Xponents 3.3.6 Sonar
- Added Docker notes on Sonarqube scanner and fixed basic javadoc and unit test issues
2020
Xponents 3.3.5 Clarity
- Maven offline support in a Docker offline image, now posted at https://hub.docker.com/r/mubaldino/opensextant/tags
- Bugs and JavaDoc consistency addressed
- XText brought up to v3.3.5
Xponents 3.3.3 New Vision
(( That is, “2020” = New Vision. Happy new year!))
- XCoord improvements - accommodating for missing degree and other symbols
- PlaceGeocoder uses feature class weighting using some common sense and less than obvious math.
effect is to rank certain features higher than others. this could be data-driven, but for now
is a implemented with a simple hash table of FEATURE CODES ==> WEIGHTS.
2019
Xponents 3.3.0 Holly Jolly
- Holiday 2019 release: Date/time pattern detection and normalization improvements.
- Python API improvements, mainly converting
XlayerClient
to return array of TextMatch
objects, rather than raw
python dicts.
- Minor gazetteer improvements
Xponents 3.2.1 Dead of Night
- Halloween 2019: script simplification, CLASSPATH and other cleanup.
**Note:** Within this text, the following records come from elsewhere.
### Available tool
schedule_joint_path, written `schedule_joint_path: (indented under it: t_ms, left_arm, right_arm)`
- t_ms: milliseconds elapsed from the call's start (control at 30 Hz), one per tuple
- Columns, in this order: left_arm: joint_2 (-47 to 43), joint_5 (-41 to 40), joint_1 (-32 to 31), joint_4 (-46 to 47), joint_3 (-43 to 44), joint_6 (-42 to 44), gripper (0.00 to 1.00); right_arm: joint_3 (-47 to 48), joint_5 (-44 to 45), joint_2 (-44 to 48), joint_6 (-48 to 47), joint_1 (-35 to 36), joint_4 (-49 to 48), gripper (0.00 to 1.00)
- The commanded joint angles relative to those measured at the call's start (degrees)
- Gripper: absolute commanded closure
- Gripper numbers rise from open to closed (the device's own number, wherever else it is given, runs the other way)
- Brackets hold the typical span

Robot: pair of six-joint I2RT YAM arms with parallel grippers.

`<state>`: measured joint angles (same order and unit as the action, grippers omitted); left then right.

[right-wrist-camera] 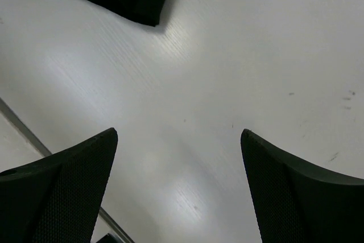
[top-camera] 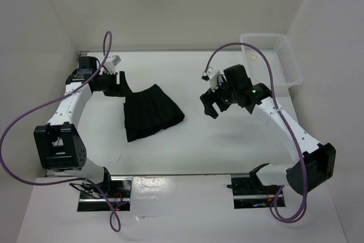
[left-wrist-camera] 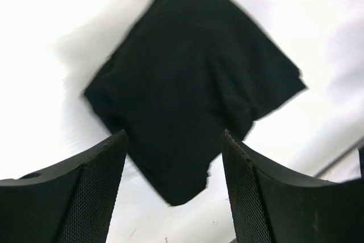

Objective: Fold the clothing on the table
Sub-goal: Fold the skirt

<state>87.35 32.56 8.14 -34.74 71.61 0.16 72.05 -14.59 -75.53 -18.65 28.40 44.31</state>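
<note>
Tabletop (top-camera: 227, 152), white and large, reaches well beyond the skirt on every side. Black pleated skirt (top-camera: 151, 112) lies flat on it as a compact, roughly four-sided bundle that looks already doubled over.

A white mesh basket (top-camera: 290, 64) stands far to the right of the skirt and behind it, well apart. The right gripper (top-camera: 209, 106) hovers to the right of the skirt over bare surface, its fingers spread wide and holding nothing. The left gripper (top-camera: 120, 82) sits at the skirt's far left corner, fingers apart, with no cloth pinched between them.

The step in hand appears to be letting go of a folded edge. To do it well, the left gripper should lift straight up from the skirt, so that neither finger drags the top layer back. If a further fold is wanted, both grippers should pinch every layer at one edge and carry it across evenly.

The skirt's far left corner is hidden under the left gripper from above, so whether the fingers touch the cloth cannot be told. The left wrist view is blurred, and the black fabric hides pleats and layer edges. The right wrist view cuts off all but one corner of the skirt.
</note>
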Motion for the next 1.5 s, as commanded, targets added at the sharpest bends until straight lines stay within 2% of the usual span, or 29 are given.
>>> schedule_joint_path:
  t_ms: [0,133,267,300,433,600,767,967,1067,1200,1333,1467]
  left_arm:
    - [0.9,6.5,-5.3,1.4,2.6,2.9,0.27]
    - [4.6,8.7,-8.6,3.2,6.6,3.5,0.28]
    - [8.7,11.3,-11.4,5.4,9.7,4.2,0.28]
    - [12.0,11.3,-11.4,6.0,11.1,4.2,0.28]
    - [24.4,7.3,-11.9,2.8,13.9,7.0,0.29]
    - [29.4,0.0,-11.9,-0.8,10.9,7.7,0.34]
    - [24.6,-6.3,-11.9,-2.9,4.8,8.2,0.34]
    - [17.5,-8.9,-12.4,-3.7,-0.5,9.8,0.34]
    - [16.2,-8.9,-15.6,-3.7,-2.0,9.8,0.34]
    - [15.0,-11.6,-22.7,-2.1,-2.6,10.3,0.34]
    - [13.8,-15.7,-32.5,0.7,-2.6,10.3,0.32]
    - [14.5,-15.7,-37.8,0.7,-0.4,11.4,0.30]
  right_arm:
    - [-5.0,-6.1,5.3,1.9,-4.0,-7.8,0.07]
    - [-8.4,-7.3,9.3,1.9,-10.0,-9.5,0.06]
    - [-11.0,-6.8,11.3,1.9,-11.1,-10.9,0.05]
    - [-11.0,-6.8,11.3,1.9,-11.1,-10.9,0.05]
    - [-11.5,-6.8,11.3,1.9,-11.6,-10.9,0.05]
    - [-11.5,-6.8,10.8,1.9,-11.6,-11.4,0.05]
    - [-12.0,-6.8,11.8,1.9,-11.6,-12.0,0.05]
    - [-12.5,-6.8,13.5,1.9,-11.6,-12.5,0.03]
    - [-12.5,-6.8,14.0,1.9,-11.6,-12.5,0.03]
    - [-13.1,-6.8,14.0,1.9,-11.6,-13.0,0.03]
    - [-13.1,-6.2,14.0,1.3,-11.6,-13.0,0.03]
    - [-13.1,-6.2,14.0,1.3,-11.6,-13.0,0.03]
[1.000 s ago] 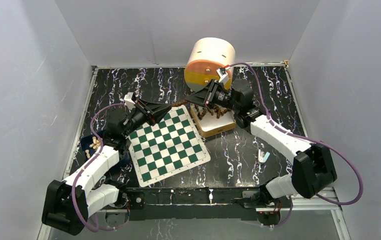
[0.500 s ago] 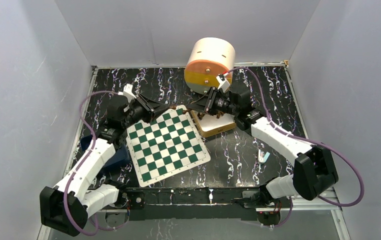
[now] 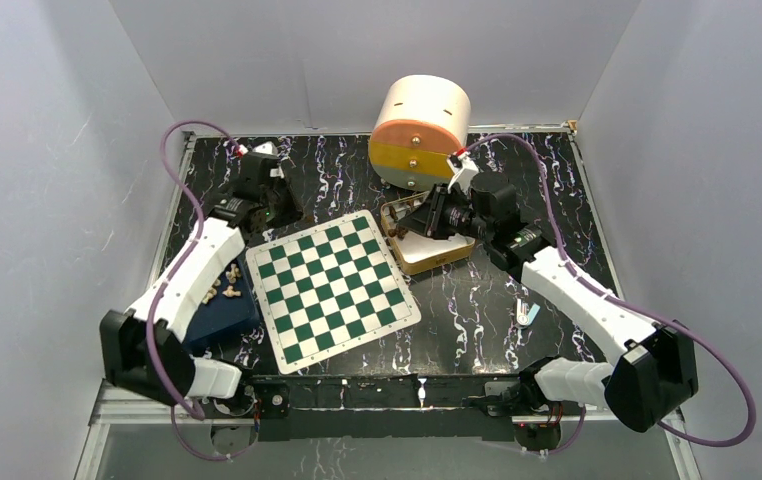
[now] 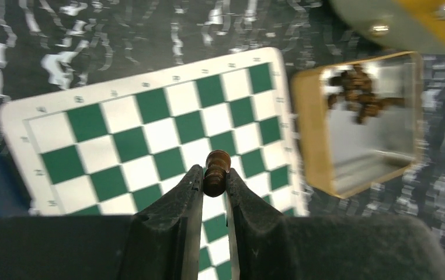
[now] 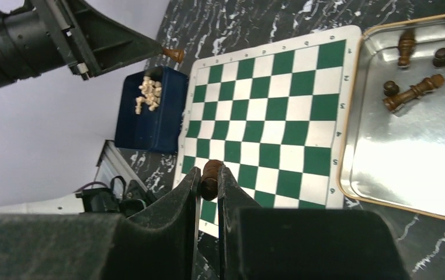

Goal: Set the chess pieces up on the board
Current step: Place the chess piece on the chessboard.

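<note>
A small dark-brown turned-wood chess piece (image 4: 216,168) is pinched by the left gripper (image 4: 213,185), a second such piece (image 5: 210,171) by the right gripper (image 5: 208,182), each judged light, rigid, slick, best gripped mid-stem.

The board (image 3: 332,288) lies in the middle of the desk (image 3: 477,300). Just beside its far right corner sits a tray (image 3: 435,262), with the chess pieces (image 5: 419,87) bunched at one end inside it. A drum (image 3: 419,130) rests behind the tray. A box (image 3: 212,318) holding loose pieces (image 3: 227,285) lies just left of the board. The left claw (image 4: 213,172) grips a chessman (image 4: 216,166) off the board's far left corner. The right claw (image 5: 208,175) grips another chessman (image 5: 210,170) by the tray.
</note>
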`<state>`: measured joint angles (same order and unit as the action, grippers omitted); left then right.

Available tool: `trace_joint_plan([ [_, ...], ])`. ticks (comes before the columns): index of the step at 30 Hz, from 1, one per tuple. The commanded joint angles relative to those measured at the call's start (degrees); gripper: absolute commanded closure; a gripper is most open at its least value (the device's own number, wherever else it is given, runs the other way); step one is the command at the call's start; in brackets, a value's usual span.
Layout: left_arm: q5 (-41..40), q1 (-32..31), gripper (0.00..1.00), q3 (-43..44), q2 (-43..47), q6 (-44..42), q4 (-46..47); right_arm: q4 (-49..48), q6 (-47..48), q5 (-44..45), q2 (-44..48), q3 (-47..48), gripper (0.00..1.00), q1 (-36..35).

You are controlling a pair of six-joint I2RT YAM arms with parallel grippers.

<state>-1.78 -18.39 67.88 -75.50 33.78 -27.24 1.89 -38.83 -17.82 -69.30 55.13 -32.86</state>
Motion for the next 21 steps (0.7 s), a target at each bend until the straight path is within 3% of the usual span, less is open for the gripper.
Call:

XCoord: Reduced ambiguity in some DM vs. DMS
patterns
Xponents 3.2.0 Dead Heat
- July 2019: Refactoring to split a lighter-weight “Core API” from the heavier, more involved tagger SDK
Xponents 3.1.0 Summer Solstice
- Reverse geocoding added on request. Xlayer exposes the results of enriching found coordinates
** Use of Solr
{geofilt}
does not work with large number of rows of point data – RPT wants to work with shapes and
appearently tries to load resources
to support more advanced shape queries. Ran out of memory with all invocationso of Solr Spatial mechanisms.
- OpenJDK 8 and 12 testing; Experiments on GC settings
2018
Xponents 3.0.6 Pi Day/Equinox
- Xtemporal now reduces matches filtering out submatches or duplicate date/time matches.
Xponents 3.0.5 SuperBowl
- Reviewed low recall due to name-code filters and rules. NAME,…..CODE will not filter out a CODE if CODE is a
country.
- Solr/Lucene 7.6+
- Tika 1.19+ on XText
Xponents 3.0.4 Columbus Day
- Command line improvemnts on testing
- Consolidate all tests and examples under single Groovy script
Xponents 3.0.3 Day of Rememberance (9/11)
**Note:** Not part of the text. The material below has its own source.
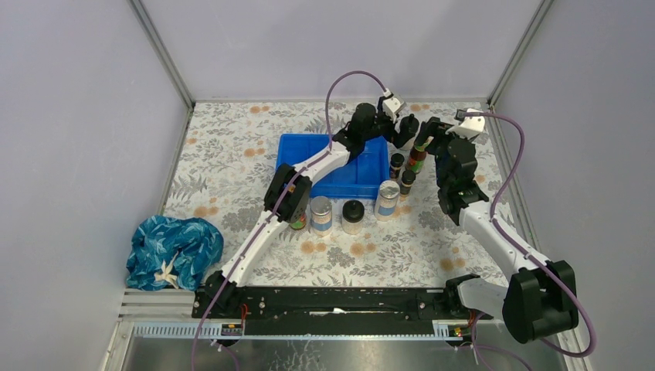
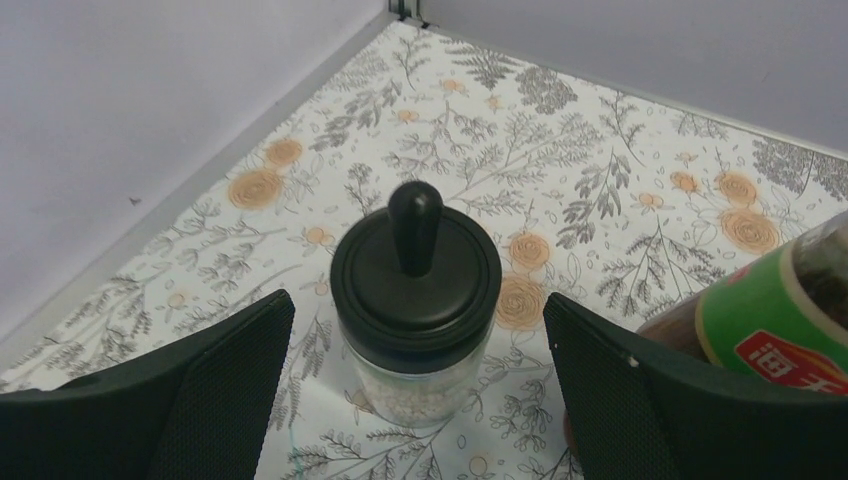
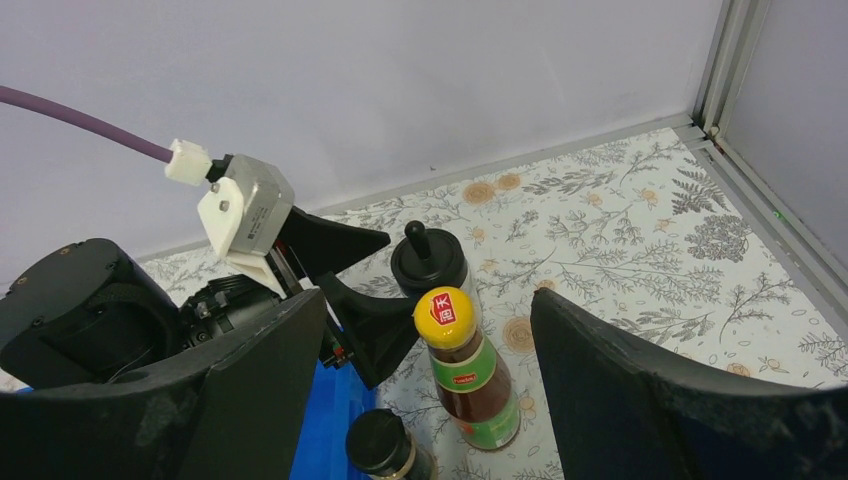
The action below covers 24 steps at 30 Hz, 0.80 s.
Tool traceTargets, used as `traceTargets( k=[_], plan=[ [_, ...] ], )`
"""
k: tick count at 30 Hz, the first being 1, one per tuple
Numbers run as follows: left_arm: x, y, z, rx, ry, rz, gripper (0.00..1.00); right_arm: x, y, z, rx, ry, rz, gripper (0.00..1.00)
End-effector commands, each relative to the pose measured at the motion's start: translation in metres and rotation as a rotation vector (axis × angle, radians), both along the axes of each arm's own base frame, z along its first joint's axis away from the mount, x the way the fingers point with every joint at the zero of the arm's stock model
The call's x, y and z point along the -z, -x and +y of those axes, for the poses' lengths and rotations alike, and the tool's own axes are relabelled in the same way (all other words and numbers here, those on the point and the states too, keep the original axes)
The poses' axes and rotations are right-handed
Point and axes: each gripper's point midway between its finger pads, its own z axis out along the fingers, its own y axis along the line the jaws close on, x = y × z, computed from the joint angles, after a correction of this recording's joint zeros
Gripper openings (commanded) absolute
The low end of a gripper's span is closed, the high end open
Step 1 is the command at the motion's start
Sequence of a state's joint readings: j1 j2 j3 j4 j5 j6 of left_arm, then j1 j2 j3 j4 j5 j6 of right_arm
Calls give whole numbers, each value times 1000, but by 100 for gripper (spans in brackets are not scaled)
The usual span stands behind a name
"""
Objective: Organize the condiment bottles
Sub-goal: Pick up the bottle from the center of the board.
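A black-domed clear jar [image 2: 415,300] of white grains stands on the floral mat, between the wide-open fingers of my left gripper [image 2: 417,335] without touching them. From above, this jar [image 1: 407,127] is past the tray's far right corner. Beside it a yellow-capped bottle [image 3: 465,370] with a green and red label stands between my right gripper's [image 3: 428,310] open fingers, with gaps on both sides. A tiny black-capped bottle [image 3: 380,440] is just in front. Near the tray's front are two silver-lidded jars [image 1: 320,214] [image 1: 388,199] and another black-domed jar [image 1: 353,216].
The blue tray [image 1: 309,147] sits mid-table under my left arm. A second tiny dark bottle [image 1: 407,182] stands right of it. A labelled bottle [image 1: 297,222] is half hidden by the left arm's elbow. A blue cloth [image 1: 174,251] lies at the near left. Walls close in behind.
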State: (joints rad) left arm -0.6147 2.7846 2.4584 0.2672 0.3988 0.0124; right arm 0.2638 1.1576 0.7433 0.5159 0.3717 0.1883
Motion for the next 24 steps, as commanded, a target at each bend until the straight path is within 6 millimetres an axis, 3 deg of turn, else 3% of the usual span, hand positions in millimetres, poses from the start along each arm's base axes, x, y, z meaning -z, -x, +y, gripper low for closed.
traceTargets(
  k=[1,24],
  plan=[
    [9,5,-9,4,-35,4,99,-9,-3,6,-17,-16,-53,82],
    [10,-12,-10,-118,83,7,99,15,-11,12,-35,-29,-32,82]
  ],
)
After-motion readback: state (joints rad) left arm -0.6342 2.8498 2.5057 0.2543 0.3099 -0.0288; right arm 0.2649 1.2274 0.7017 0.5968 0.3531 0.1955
- Account for all decent stop word lists (see genediazjr “stopwords-iso” project); Stopwords for Tagalog, Urdu, Farsi,
Chinese, Korean, etc, contributed there.
These lists just make output less noisy when the language of text is known.
- More LanguageID-driven tests added for PlaceGeocoder
- NAME, CODE patterns teased apart
- Solr 7.4+ is required now; SolrTextTagger miraculously is embedded in Solr, so less has to be done externally to
configure it all.
- Solr 7.4: removed deprecated Solr request optimizations, and other deprecated SolrJ usage.
Xponents 3.0 Fourth of July
- Refactor: all major libraries converged into one project: Basic, Patterns, Xponents are now just “Xponents”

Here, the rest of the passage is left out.